Nutrition Facts : Calories 320.9 calories, Carbohydrate 45.9 g, Cholesterol 20.3 mg, Fat 8.9 g, Fiber 8.1 g, Protein 17.1 g, SaturatedFat 3.8 g, Sodium 1350.2 mg, Sugar 10.5 g

Tips:

  • Choose the right vegetables: The best vegetables for this soup are those that hold their shape well when cooked, such as carrots, celery, potatoes, and broccoli. Avoid vegetables that tend to get mushy, such as spinach and zucchini.
  • Use a variety of colors: A colorful soup is a more appealing soup. Use a mix of vegetables that are different colors, such as carrots, celery, potatoes, and broccoli.

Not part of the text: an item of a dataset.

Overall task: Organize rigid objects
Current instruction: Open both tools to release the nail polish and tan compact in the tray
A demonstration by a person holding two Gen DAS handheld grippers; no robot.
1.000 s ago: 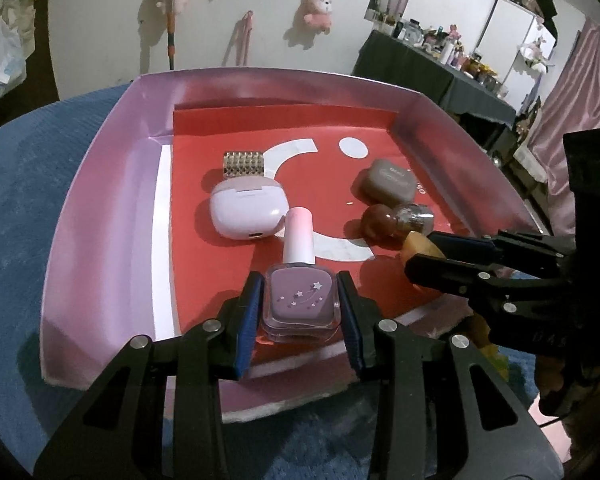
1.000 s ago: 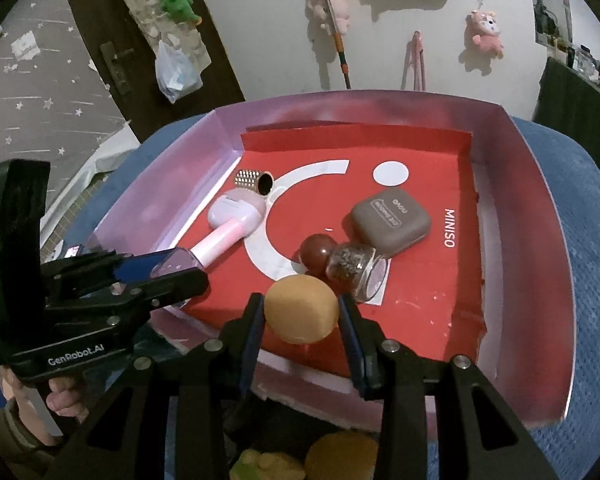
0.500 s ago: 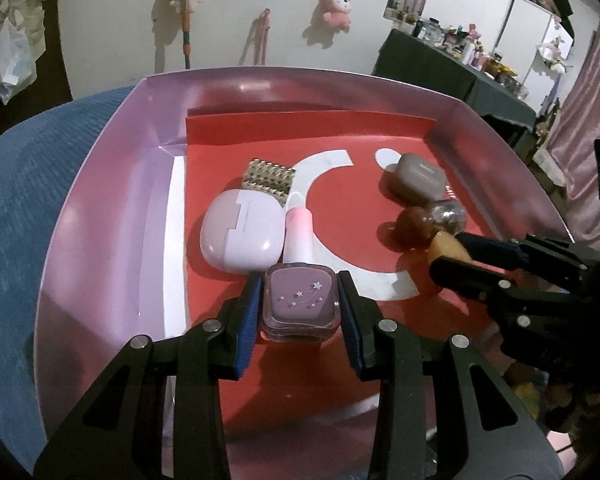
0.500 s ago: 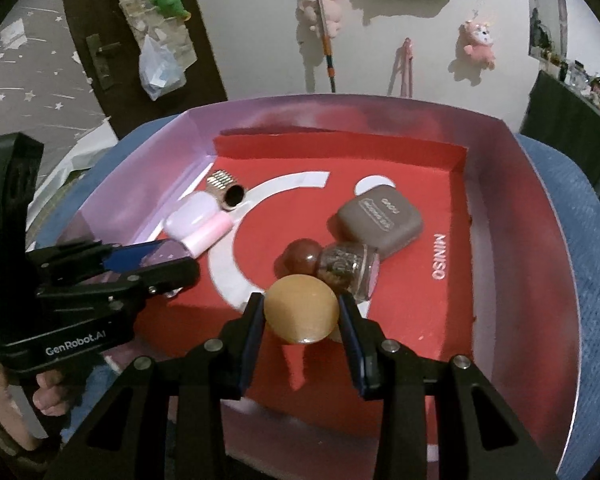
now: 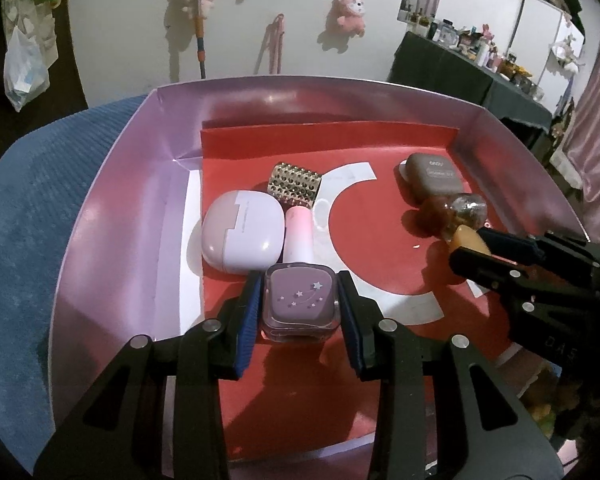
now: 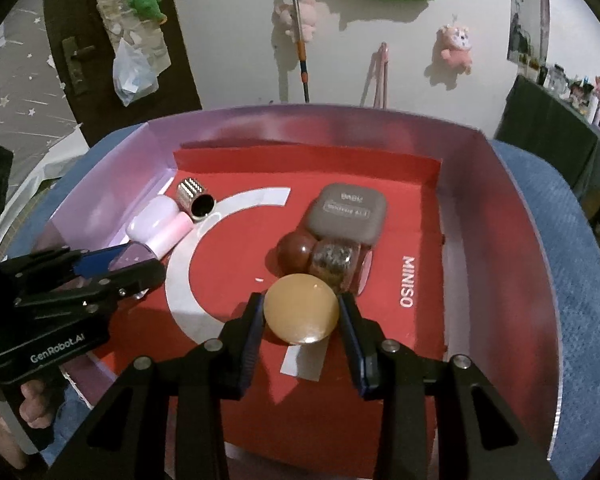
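Left gripper (image 5: pixel 298 306) clamps the square mauve star-printed nail polish bottle (image 5: pixel 298 304); lower it beside the lilac earbud case (image 5: pixel 242 236) ahead. Right gripper (image 6: pixel 300 316) clamps the round amber ball (image 6: pixel 302 308); release gently, short of the brown bottle (image 6: pixel 332 262).

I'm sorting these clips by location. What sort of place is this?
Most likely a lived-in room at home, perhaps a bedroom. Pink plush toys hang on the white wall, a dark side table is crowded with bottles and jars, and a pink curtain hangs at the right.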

You can also add a handful of frozen peas or corn for a pop of color.
  • Don't overcook the vegetables: The vegetables should be cooked through but still have a slight crunch. Overcooked vegetables will become mushy and bland.
  • Season the soup well: Use a combination of salt, pepper, and garlic powder to season the soup. You can also add other herbs and spices, such as thyme, rosemary, or paprika.
  • Serve the soup hot: Quinoa vegetable soup is best served hot. You can garnish it with a dollop of sour cream or yogurt, a sprinkle of chopped fresh herbs, or a drizzle of olive oil.

Conclusion:

Quinoa vegetable soup is a healthy, delicious, and easy-to-make soup that is perfect for a quick and easy meal. It is also a great way to use up leftover vegetables. This soup can be made in advance and reheated when you are ready to serve it. It is also a great soup to freeze for later.